On Thu, Nov 21, 2013 at 07:43:35AM +1000, Richard Henderson wrote:
> On 11/20/2013 07:44 PM, Jakub Jelinek wrote:
> > On Wed, Nov 20, 2013 at 10:31:38AM +0100, Richard Biener wrote:
> >> Aww ;)  Nice improvement.  Generally when I see this I always wonder
> >> whether we want to do this kind of stuff pre RTL expansion.
> >> 1st to not rely on being able to TER, 2nd to finally eventually
> >> get rid of TER.
> >>
> >> These patches are unfortunately a step backward for #2.
> >>
> >> As of the patch, do we have a way to query whether the target
> >> can efficiently broadcast?  If so this IMHO belongs in generic
> > 
> > We don't.  Perhaps if we'd add optab for vec_dup<mode> and mentioned
> > clearly in the documentation that it should be used only if it is reasonably
> > efficient.  But still, even with optab, it would probably better to do it
> > in the veclower* passes than in the vectorizer itself.
> 
> I think we can assume that broadcast is relatively efficient, whether or not
> vec_dup is present.  I'd lean to making the transformation generic to start
> with, so that you don't need extra handling in the i386 backend.

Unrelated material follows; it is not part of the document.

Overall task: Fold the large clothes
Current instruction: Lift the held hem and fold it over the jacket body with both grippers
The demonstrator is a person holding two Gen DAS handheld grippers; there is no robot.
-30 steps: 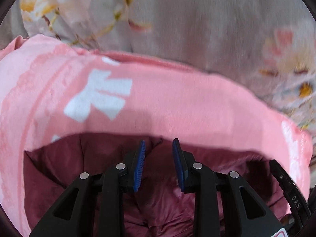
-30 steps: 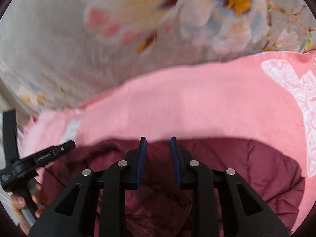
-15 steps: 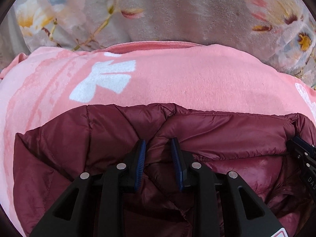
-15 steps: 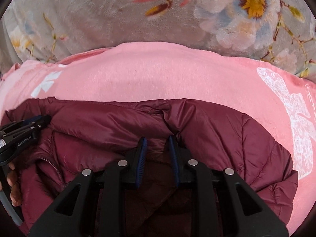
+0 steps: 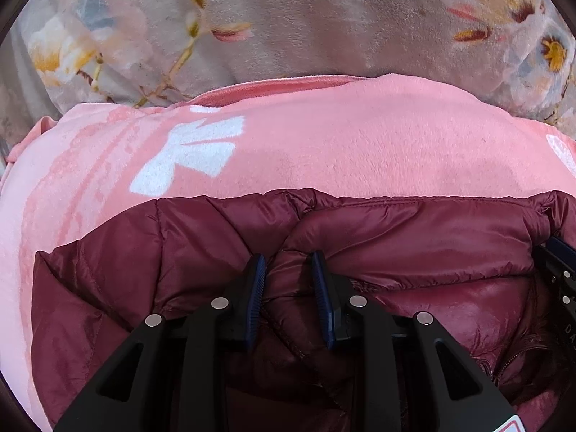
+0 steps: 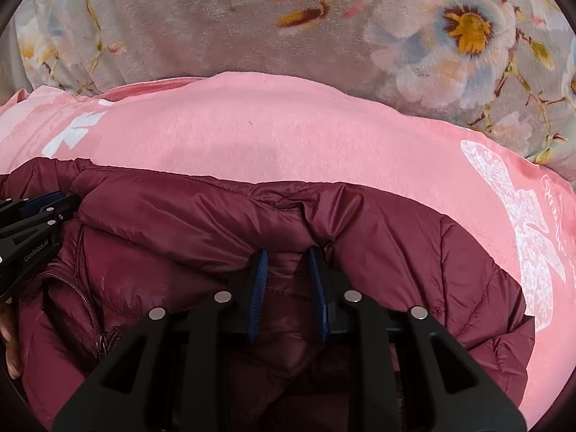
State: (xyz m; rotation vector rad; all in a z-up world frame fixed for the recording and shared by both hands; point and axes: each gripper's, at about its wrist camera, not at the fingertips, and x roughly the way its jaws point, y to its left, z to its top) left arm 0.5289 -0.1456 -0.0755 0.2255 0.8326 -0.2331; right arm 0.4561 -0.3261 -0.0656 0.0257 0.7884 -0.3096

Ok, here is a generic veclower implementation without looking at any optabs,
so far only handles PLUS_EXPR, what operation other than MULT_EXPR would
make sense here?  Though, handling MULT_EXPR also would complicate the code
slightly (it would need to handle say:
  _2 = _1(D) + 1;
  _3 = _2 + 2;
  _4 = _3 * 2;
  _5 = _4 * 3;
  _6 = { _3, _4, _5, _4 };
where we could start thinking first the operation is PLUS_EXPR, but it
actually is MULT_EXPR with _3 as base).  Also, for MULT_EXPR, supposedly
we could handle some values to be constant 0, like in:
  _2 = _1(D) * 5;
  _3 = _2 * 2;
  _4 = _1(D) * 10;
  _5 = { _3, 0, _4, _2, _1(D), 0, _4, _2 };

Bootstrap/regtest pending, ok at least for this for the start and can be
improved later on?

2013-11-21  Jakub Jelinek  <ja...@redhat.com>

        * tree-vect-generic.c (optimize_vector_constructor): New function.
        (expand_vector_operations_1): Call it.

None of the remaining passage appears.